We laughed briefly at the joke that really shouldn't have been that funny, but then Draco's face turned serious.

"We have to go on hating each other, don't we? I mean, in class, I truly can't just show up one day and decide that I feel like being nice to you, can I?"

"No, I don't think so. It would raise too many questions. Questions that I don't think you're prepared to answer."

"I wish it didn't have to be this way. Odd as it sounds, I really wish we could be friends."

"Me too," I said, surprised to find that I truly meant it. "But I think it's best for both of us is we said goodbye here and left it at that."

"I know you're right, but umm…I don't even know how I'm supposed to leave here. There's no way I can walk into the middle of the Griffendor commons room in full daylight."

"Don't worry, I promise you, no one will see you."

"What?" Draco looked at me as if I'd gone mad.

I walked over to my dresser and pulled out my fathers invisibility cloak. Silently I hoped that my newfound faith in Draco was not misplaced.

"I'm going to let you borrow this, but only if you promise to return it to me. It's an invisibility cloak, my father left it to me." I unfolded it and handed it to Draco.

"You're really going to trust me with that?"

"Well, the way I see it, either I do, or I walk out of here with you on my arm and let everyone assume that I let you fuck me."

"I find that a valid point, but what on earth do you mean 'let me fuck you' why not the other way around?"

"Oh come on, the whole house knows I'm entirely incapable of getting laid. The mere thought of me successfully seducing the hottest guy in Slytherin would be truly beyond belief. But the though of you seducing me, that they might believe."

Both of us blushed violently.

Why did I even bring up that topic of conversation? You're stupid, Harry

"But here, this cloak will make you completely invisible," I said eager to change the subject. "You'll be able to get out of here, and get over to Slytherin House without anyone realizing you were coming from Griffendor. Just don't run into anyone or let anyone see the cloak, OK?"

Draco hesitantly took the cloak from my hand and placed it around his shoulders, leaving just his head visible.

"When you want your head invisible, you just have to raise the hood. But wait, before you do that…"

I pulled my wand out of my sleeve and pointed it at his face. Draco flinched noticeably when I did this.

"Don't worry, I'm not going to curse you." I muttered a spell and then pulled my wand away.

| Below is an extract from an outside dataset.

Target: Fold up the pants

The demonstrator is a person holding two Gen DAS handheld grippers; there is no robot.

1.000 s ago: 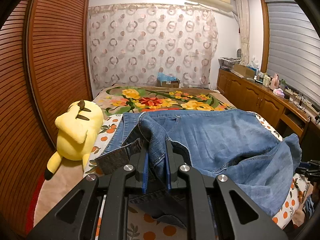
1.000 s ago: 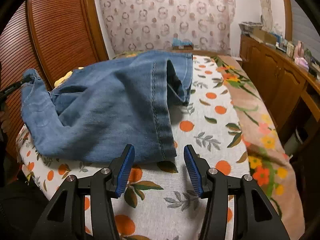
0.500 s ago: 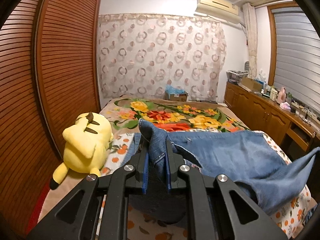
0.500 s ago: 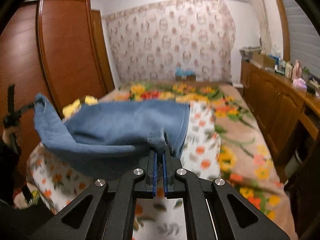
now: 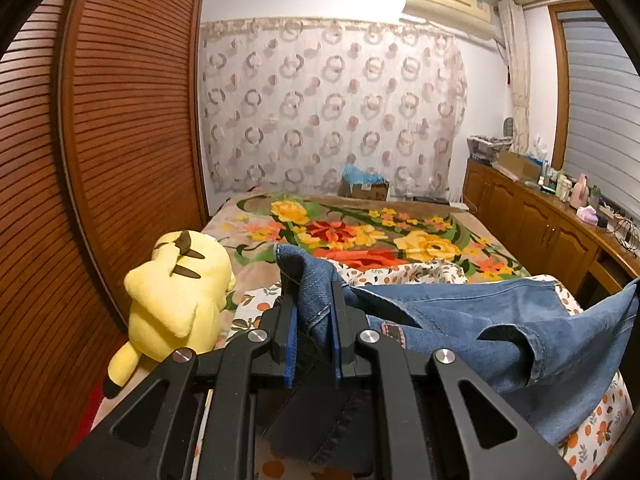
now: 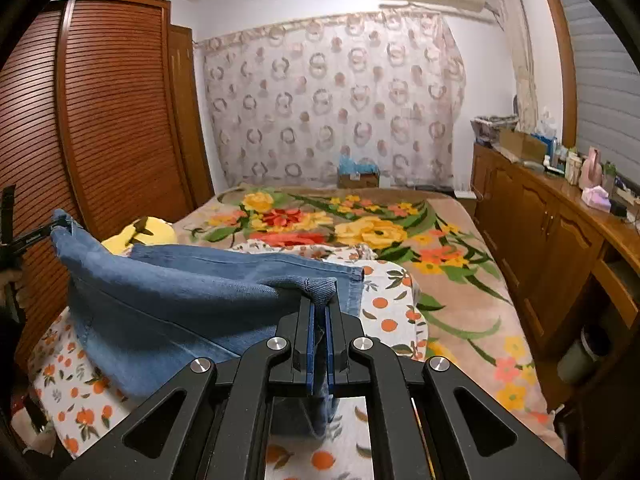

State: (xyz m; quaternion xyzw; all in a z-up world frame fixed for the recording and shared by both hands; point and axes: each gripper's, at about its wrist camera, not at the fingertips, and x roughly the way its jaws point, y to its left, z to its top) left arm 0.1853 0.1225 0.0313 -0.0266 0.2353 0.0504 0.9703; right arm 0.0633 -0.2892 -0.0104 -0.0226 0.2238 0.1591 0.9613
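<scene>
While clamped on a thick fold of the blue jeans point(image 5: 460, 320), left gripper point(image 5: 314, 320) lifted at one end; right gripper point(image 6: 319, 320) pinched shut on a thin hem corner at the other. Denim slung between both, sagging over the orange-print sheet point(image 6: 384, 312) (middle barely clear of it). Likely trouble: thin corner slipping free under the weight, or slack dragging and bunching. Farther off, yellow plush toy point(image 5: 176, 288) near enough to snag.

plush toy point(image 5: 176, 292) crowds left; bed point(image 6: 452, 280) right free
</scene>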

"I know I ought to trust you, but what did you just do?"

"Well, I don't know how to get rid of bruises, so I cast an illusion on your face so that no one would be able to see your black eye. Believe me, it looks a lot better this way."

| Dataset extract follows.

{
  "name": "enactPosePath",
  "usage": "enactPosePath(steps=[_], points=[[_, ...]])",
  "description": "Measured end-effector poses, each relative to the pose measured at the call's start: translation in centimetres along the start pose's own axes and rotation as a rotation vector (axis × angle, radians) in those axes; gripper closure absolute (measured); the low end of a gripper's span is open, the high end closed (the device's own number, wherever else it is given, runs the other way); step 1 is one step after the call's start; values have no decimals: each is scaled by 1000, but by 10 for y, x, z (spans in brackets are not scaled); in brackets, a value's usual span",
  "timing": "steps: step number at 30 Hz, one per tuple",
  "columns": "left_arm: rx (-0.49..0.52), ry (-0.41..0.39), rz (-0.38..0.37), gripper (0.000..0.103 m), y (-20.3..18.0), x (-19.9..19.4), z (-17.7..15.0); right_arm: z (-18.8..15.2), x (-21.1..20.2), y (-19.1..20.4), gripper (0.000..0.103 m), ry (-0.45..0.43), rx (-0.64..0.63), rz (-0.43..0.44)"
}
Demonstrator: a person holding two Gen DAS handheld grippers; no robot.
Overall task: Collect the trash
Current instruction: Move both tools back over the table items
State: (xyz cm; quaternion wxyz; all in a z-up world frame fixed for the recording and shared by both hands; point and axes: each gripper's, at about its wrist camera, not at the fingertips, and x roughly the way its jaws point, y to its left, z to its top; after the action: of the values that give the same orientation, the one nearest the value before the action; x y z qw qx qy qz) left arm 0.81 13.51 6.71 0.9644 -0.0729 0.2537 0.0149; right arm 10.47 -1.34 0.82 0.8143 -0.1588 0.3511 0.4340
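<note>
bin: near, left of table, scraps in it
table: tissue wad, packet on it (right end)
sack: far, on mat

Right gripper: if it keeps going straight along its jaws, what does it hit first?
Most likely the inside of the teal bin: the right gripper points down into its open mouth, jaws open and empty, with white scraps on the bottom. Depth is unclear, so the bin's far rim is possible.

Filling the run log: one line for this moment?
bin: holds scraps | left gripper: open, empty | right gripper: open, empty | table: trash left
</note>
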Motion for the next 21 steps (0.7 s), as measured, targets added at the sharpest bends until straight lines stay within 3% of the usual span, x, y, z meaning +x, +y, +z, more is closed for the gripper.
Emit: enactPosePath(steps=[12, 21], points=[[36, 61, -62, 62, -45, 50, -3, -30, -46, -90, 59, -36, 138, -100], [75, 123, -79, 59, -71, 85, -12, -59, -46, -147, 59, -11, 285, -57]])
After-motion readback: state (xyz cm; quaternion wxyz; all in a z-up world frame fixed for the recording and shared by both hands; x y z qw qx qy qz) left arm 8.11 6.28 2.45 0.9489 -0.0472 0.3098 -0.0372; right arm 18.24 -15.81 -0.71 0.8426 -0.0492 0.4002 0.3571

"Oh, thanks." Draco smiled at me with the same smile I'd earlier been caught admiring.

"Well, anyway, since you can't go about opening doors without people getting suspicious, I'll walk you out of Griffendor house. I won't be able to see you, though, and we mustn't be heard talking to each other, so when you are safely through the portrait hole, give me some sort of sign so I wont close the door on you, OK?"

"All right" Draco's floating head nodded and then disappeared.

"Follow close, Draco," I said quietly as I opened my door. Hoping that I was indeed being followed I moved towards the commons room. Fortunately there weren't too many people about. Glancing up at the clock I saw that breakfast would be starting soon. I calmly opened the door and tried not to look awkward as I waited for the invisible Draco to pass through and give me a sign to close the portrait.

I nearly did forget to close it, though, when I felt Draco's sign. Two invisible lips pressing softly against my own.